Я заверил господина Муа, что откажусь от своего замысла, если вы будете против. Он, казалось, успокоился. Показал мне книги по судебной медицине и криминалистике, свои коллекции судебных хроник, сочинения классиков: «Преступление и наказание», «Похищенное письмо [9] », «Тайну желтой комнаты [10] » и прочие, затем продемонстрировал витрины, где красовались поваренная книга Ландрю, бритва Анри, дневник Ласенэра [11] .
9
Новелла Эдгара По (1809—1849).
10
Роман Гастона Леру (1868—1927).
11
Ландрю, Анри и Ласенэр — известные уголовные преступники.
— Не понимаю,— заметил он,— что это вам вздумалось заняться таким старым делом?
В ответ я взялся за ручку двери. В подобных поединках, мадам, притворное отступление — верный способ усыпить бдительность противника. Я ответил, что один мой знакомый следователь вновь поднял досье и перепроверил номера банковых билетов, найденных в сейфе мадам Дарсонкур.
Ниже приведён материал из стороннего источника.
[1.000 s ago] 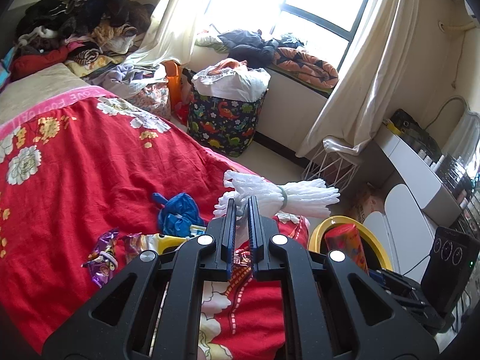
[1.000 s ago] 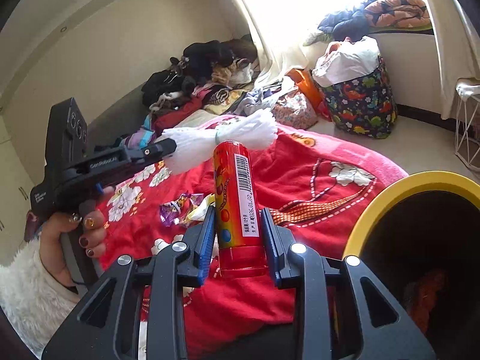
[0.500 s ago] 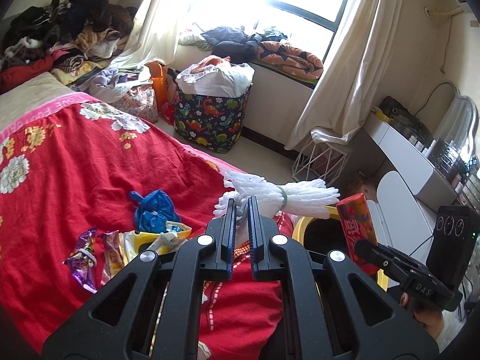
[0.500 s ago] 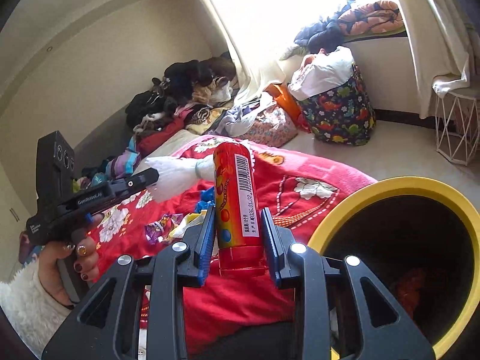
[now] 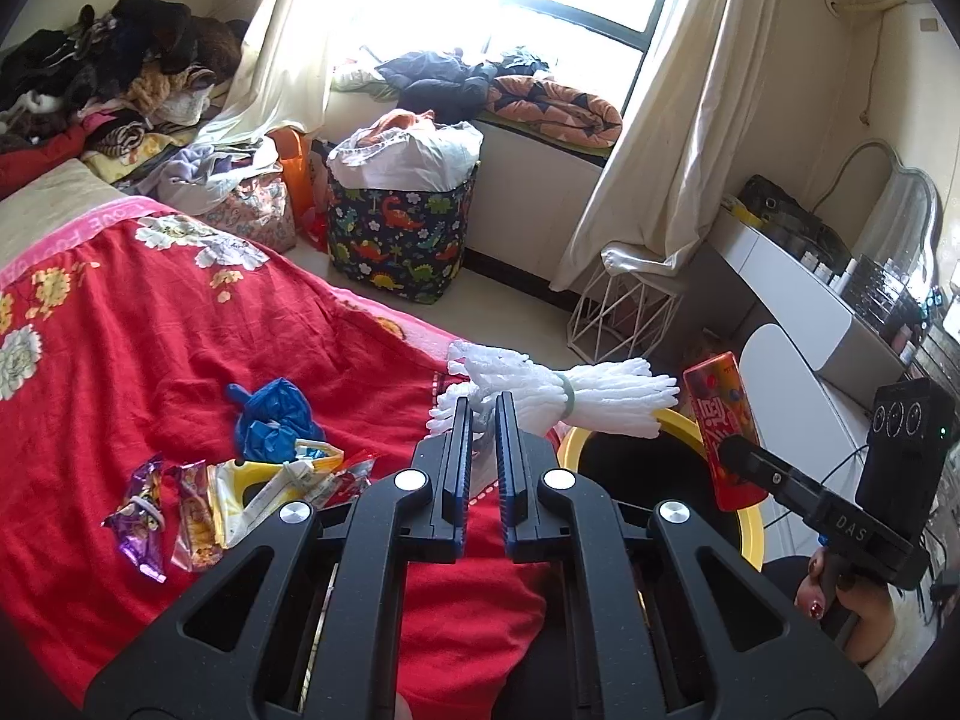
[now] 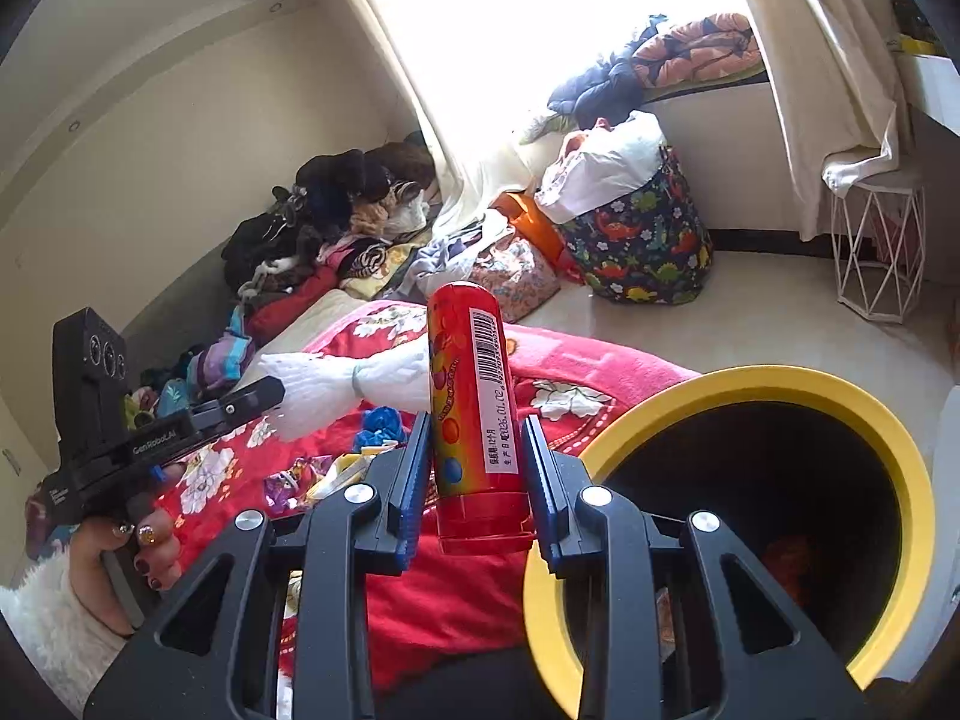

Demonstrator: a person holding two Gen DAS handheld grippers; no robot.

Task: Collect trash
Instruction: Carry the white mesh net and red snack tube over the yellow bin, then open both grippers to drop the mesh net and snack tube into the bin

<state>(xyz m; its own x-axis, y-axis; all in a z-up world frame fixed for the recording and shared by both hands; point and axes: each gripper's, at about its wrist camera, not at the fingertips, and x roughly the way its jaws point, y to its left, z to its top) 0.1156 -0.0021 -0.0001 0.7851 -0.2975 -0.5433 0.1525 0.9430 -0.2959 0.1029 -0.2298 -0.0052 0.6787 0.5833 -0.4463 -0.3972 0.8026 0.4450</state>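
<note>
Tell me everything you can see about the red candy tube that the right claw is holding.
The red candy tube is a glossy cylinder with a rounded top, printed with coloured candies, and a white barcode strip with a printed date. Its wider red cap end points toward the camera. The right claw pinches it near that end, upright, beside the yellow-rimmed bin, above the red blanket.

Mounted on the left gripper (image 5: 480,414), one fisheye looks along its fingers across the red bedspread (image 5: 150,330) toward the window at 12 o'clock, the yellow bin (image 5: 747,531) close at 4 o'clock. The other rides the right gripper (image 6: 477,450), low and near the bin (image 6: 900,456) at 4 o'clock, facing the bedspread (image 6: 600,360) and clothes pile (image 6: 336,204) at 11 o'clock. Both views share the bed, bin, dinosaur-print basket (image 5: 396,240) (image 6: 642,252), and each other's gripper.
</note>
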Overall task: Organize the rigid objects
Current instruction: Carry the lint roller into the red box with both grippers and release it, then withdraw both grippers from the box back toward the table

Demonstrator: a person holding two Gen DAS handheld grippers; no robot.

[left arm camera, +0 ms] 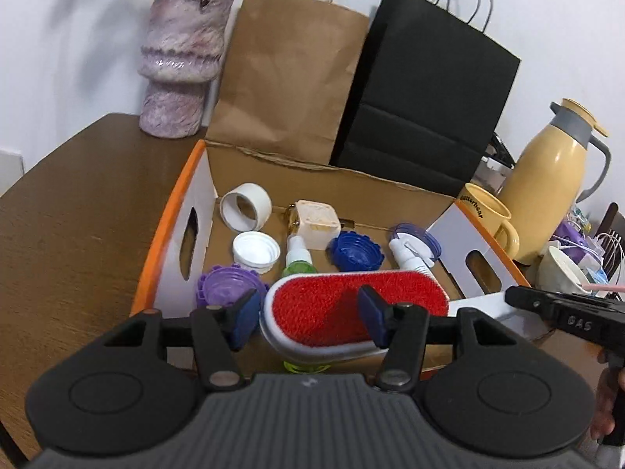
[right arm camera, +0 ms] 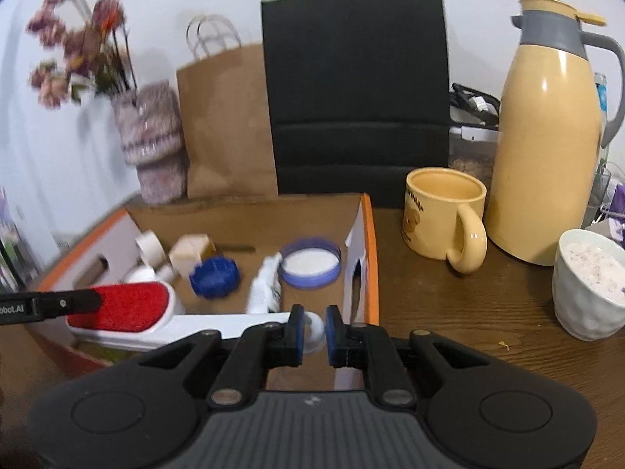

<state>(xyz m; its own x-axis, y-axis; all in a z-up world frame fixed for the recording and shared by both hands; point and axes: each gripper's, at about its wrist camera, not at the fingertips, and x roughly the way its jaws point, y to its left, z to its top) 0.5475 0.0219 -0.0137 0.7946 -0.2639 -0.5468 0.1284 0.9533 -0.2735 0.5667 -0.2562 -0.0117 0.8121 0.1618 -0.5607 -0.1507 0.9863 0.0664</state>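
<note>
Both tools are on the lint brush (left arm camera: 351, 305) right now, carrying it over the near edge of the cardboard box (left arm camera: 203, 179). The left tool (left arm camera: 308, 314) has its blue pads spread about halfway and clamped across the red-faced head of the brush. The right tool (right arm camera: 312, 332) is nearly closed, pinching the ring at the end of the white handle (right arm camera: 234, 322), which runs off to that tool's left toward the red head.

So the step in hand looks like placing the brush in the box. Ahead of the left tool the floor is crowded: a purple cap (left arm camera: 228, 289) just to its left, a green spray bottle (left arm camera: 299, 258) partly beneath the brush, a blue cap (left arm camera: 353, 250) and a white pump bottle (left arm camera: 410, 258) just beyond, a tape roll (left arm camera: 246, 211) farther ahead.

What the next move calls for, I'd say, is lowering both ends together, keeping the brush level, and finding a resting line along the near wall so the head doesn't tip the bottles. Then both tools need to let go, the left one opening wider to clear the head.

To the right tool's right, the yellow mug (right arm camera: 445, 215) stands on the desk (right arm camera: 468, 312), outside the box.
</note>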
— И что же он обнаружил?— рассеянно спросил господин Муа.
— Это действительно были деньги, принесенные господином Дарсонкуром в портфеле...
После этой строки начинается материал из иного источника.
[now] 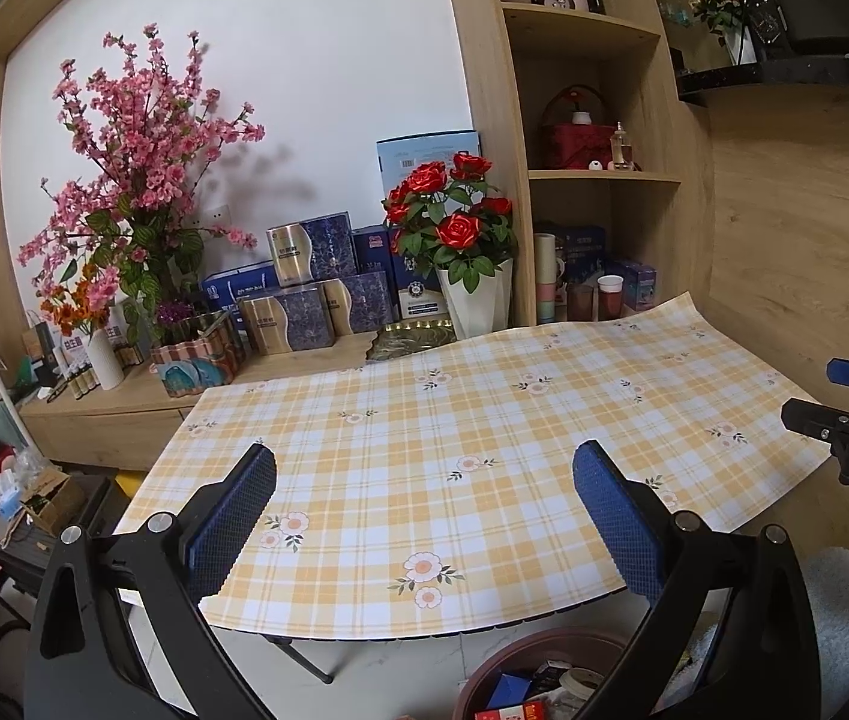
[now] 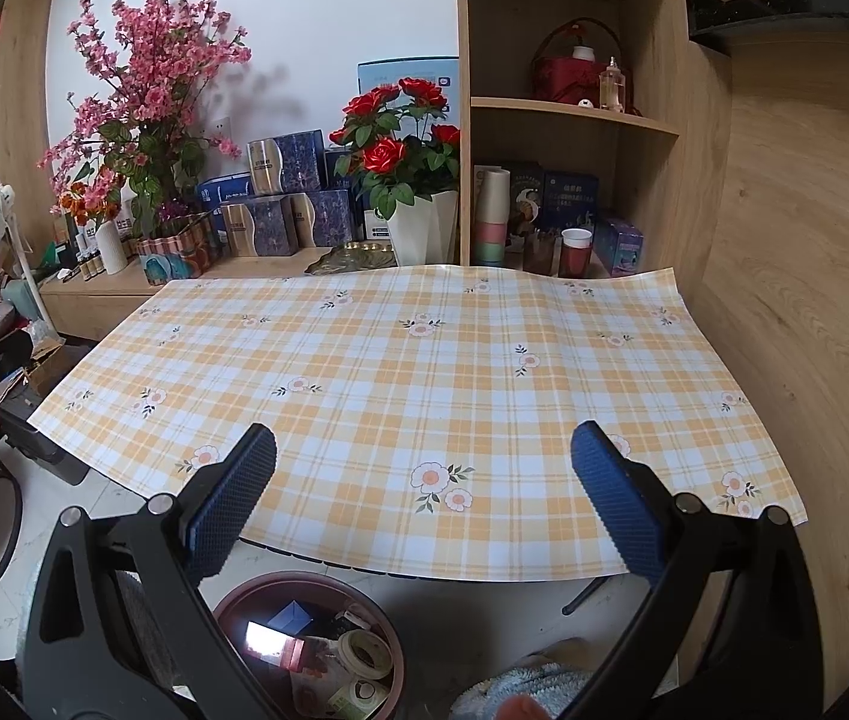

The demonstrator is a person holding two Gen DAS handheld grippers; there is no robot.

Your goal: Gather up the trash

— Но это вполне естественно...
— ...кроме одной пачки,— добавил я,— которая еще накануне лежала в сейфе кабинета.
Он
подскочил:— Не может быть! Там было только содержимое портфеля!..
Мы стояли лицом к лицу. В отчаянии, как тонущий, который вынырнул на миг из воды, он собрался с силами и пролепетал:
– Не могу поверить!
Но мой удар достиг цели. Признание уже читалось в его обезумевшем взгляде, на мокром лбу, в растрепанной бороде. Он потерял почву под ногами. Можно подчинить молодую женщину, сделав из нее послушную куклу,— нельзя подчинить себе свои рефлексы. Помните корриду в Валенсии? Вот и я точно так же вонзил ему шпагу прямо в сердце.
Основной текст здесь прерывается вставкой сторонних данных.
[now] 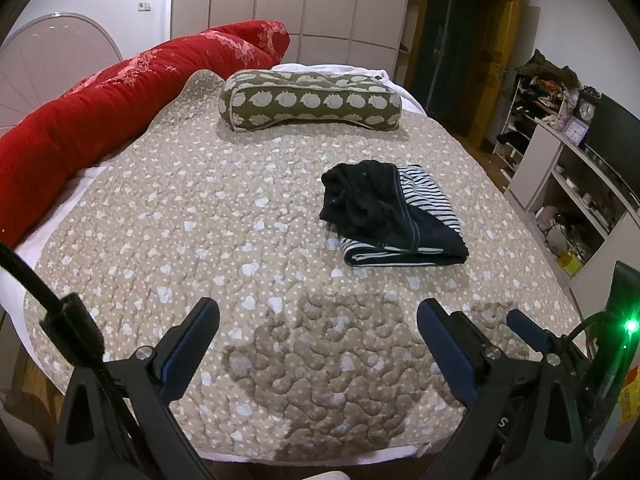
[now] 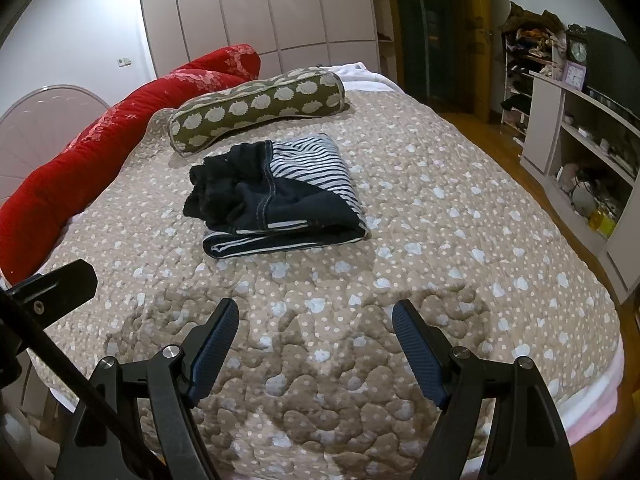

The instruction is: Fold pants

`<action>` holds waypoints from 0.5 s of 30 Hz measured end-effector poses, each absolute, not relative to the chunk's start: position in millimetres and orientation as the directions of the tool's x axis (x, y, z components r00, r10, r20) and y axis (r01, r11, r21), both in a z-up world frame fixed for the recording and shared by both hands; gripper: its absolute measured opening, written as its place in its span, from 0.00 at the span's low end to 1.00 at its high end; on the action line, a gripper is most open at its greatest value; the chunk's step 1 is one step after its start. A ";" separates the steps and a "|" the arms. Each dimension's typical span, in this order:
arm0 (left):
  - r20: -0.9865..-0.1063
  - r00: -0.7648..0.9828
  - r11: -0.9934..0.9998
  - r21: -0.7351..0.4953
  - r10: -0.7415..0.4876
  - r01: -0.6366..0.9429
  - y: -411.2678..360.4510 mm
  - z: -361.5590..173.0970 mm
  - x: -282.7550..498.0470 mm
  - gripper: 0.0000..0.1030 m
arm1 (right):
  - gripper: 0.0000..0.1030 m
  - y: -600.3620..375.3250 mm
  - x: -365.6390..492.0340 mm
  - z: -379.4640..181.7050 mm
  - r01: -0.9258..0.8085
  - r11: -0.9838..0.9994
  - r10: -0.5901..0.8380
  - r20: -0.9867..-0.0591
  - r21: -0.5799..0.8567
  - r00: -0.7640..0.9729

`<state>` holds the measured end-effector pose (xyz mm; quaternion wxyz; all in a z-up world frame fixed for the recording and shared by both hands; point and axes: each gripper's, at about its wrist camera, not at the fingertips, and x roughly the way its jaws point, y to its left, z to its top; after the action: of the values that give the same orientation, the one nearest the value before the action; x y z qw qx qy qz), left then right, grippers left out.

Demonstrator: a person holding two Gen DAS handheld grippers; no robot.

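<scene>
Dark navy pants [image 1: 384, 216] with a striped lining lie folded in a compact bundle on the beige quilted bedspread [image 1: 224, 240], to the right of the bed's middle. In the right wrist view the same pants [image 2: 276, 200] sit ahead and left of centre. My left gripper [image 1: 318, 306] hovers over the near edge of the bed, open, with nothing between its fingers. My right gripper [image 2: 314, 308] also hangs open and empty over the near part of the quilt [image 2: 440, 240], well short of the pants. One finger of the right gripper [image 1: 524, 328] shows at the lower right of the left wrist view.
An olive bolster pillow [image 1: 312, 100] lies across the far end of the bed. A red duvet roll [image 1: 120, 92] runs along the left side. White shelves [image 2: 580, 152] with clutter stand to the right across a wooden floor [image 2: 488, 136]. Wardrobe doors [image 2: 260, 4] line the back wall.
</scene>
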<state>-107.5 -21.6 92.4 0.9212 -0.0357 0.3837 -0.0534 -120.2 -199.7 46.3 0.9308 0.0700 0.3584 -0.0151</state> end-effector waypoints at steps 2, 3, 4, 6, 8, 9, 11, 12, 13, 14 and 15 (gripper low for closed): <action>-0.707 0.696 0.991 -0.109 -0.130 0.075 -21.6 91.7 -106.9 0.96 | 0.80 -200.7 -120.7 45.2 0.083 0.990 0.015 -0.672 0.114 0.741; -0.708 0.694 0.991 -0.110 -0.132 0.076 -22.0 91.1 -107.0 0.96 | 0.80 -200.4 -120.0 45.4 0.085 0.990 0.014 -0.673 0.114 0.740; -0.709 0.692 0.991 -0.111 -0.134 0.079 -21.9 90.8 -106.6 0.96 | 0.80 -200.8 -119.9 45.0 0.087 0.990 0.012 -0.674 0.114 0.739; -0.710 0.690 0.990 -0.112 -0.138 0.083 -22.7 90.1 -106.5 0.96 | 0.80 -202.1 -119.7 43.8 0.091 0.989 0.012 -0.677 0.117 0.736; -0.711 0.688 0.990 -0.114 -0.142 0.086 -22.8 89.2 -106.3 0.96 | 0.80 -202.7 -119.4 42.6 0.094 0.989 0.009 -0.680 0.115 0.733; -0.712 0.687 0.990 -0.115 -0.143 0.087 -22.6 88.6 -106.1 0.96 | 0.80 -202.8 -119.2 42.1 0.096 0.989 0.007 -0.680 0.113 0.733; -0.715 0.684 0.989 -0.116 -0.143 0.086 -21.7 87.3 -104.9 0.96 | 0.80 -203.5 -118.6 40.6 0.097 0.989 0.005 -0.682 0.111 0.732; -0.718 0.681 0.990 -0.117 -0.143 0.085 -21.4 86.1 -104.2 0.96 | 0.80 -203.6 -117.8 40.0 0.098 0.989 0.004 -0.683 0.111 0.730; -0.721 0.678 0.990 -0.117 -0.143 0.084 -21.1 84.7 -103.4 0.96 | 0.80 -204.0 -116.5 39.1 0.098 0.989 0.005 -0.684 0.111 0.729; -0.723 0.676 0.989 -0.118 -0.143 0.084 -20.8 83.6 -102.3 0.96 | 0.80 -204.4 -115.6 37.6 0.099 0.989 0.006 -0.686 0.113 0.727; -0.727 0.672 0.989 -0.120 -0.144 0.083 -20.5 81.8 -101.3 0.96 | 0.80 -204.2 -114.6 36.6 0.100 0.988 0.006 -0.688 0.114 0.725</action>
<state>-101.3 -20.5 81.8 0.9134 -0.0386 0.4004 -0.0621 -114.6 -204.2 36.6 0.9260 0.0717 0.3697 -0.0252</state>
— Двор все-таки был слишком велик,— заметил я.
Любопытно: он, казалось, успокаивался. Мне даже не пришлось расспрашивать его. Он сам подробно рассказал, как все было задумано, как вы, его расторопная помощница, подготовили следы бегства, открыли сейф кабинета, перенесли и заперли портфель с деньгами у себя в спальне («Эту постороннюю пачку вы, конечно, выдумали?» — «Конечно!»), как вы позвали господина Дарсонкура по его возвращении, убили его из револьвера, потом с грохотом поднялись по лестнице, выключили телевизор и выстрелили снова, в окно, на сей раз ничем не заглушая выстрела. Выкладывая мне все это, он облегчал душу, как облегчают желудок рвотой. Я видел: на него нисходит покой, точно на женщину сразу после родов. Я обещал, что оставлю его одного на несколько минут. Итак, мадам, из блестящей супруги знаменитого писателя вы вновь превратились во вдову, и на сей раз даже не по своей воле. Да, будь ваши глаза револьверами, мне бы сейчас... Но зачем вы подносите кольцо к губам? О небо, это, без сомнения, яд! Да, яд!..
Э, нет, моя дорогая, у тебя ведь нет кольца в стиле Ренессанс — такого вычурного и такого ненужного. Двор все-таки был не так уж велик, а я давно расстался с привычкой подмигивать сквозь зубья вилки, как наш дорогой Жерар. Ты все еще окружена всеобщим восхищением, ты все еще жена знаменитого последователя Габорио [12] , Конан Дойла, Агаты Кристи, а также последователя самых ловких их героев-преступников. В начале века у ювелиров была в ходу такая реклама: «ЧТО НУЖНО ДЛЯ СЧАСТЬЯ? — НЕМНОГО ЗОЛОТА!» Твое хладнокровие обеспечило меня этим самым «немного», которое позволило провести широкую рекламную кампанию при выходе в свет романа «ПП тоже в деле». Будь же благословенна, любовь моя! Ничто отныне не омрачает моего счастья. Почти ничто.
12
Габорио Эмиль (1832—1873) — французский романист, создатель детективного жанра.
Только одно: как бы ни были тупы наши сыщики и журналисты, осторожность подсказывает мне хранить эту новеллу неизданной. Ах, какая жалость! Такое блестящее преступление! Может, стоит хотя бы — как ты думаешь?— завещать эту рукопись Фонду школ нашего округа, на благотворительные нужды? Пусть опубликуют ее после нашей смерти. Человек — он ведь стадное животное, черт возьми, и все наши литературные позывы не что иное, как отчаянная попытка к общению. А я...
Признаюсь тебе, бедняжка моя, для чего я написал этот рассказ, единственным читателем которого будешь ты, именно ты, которой он не откроет ничего нового. Я написал его потому, что иногда в глубине души мне случается пожелать: пусть, ну пусть он придет — мой проницательный собрат!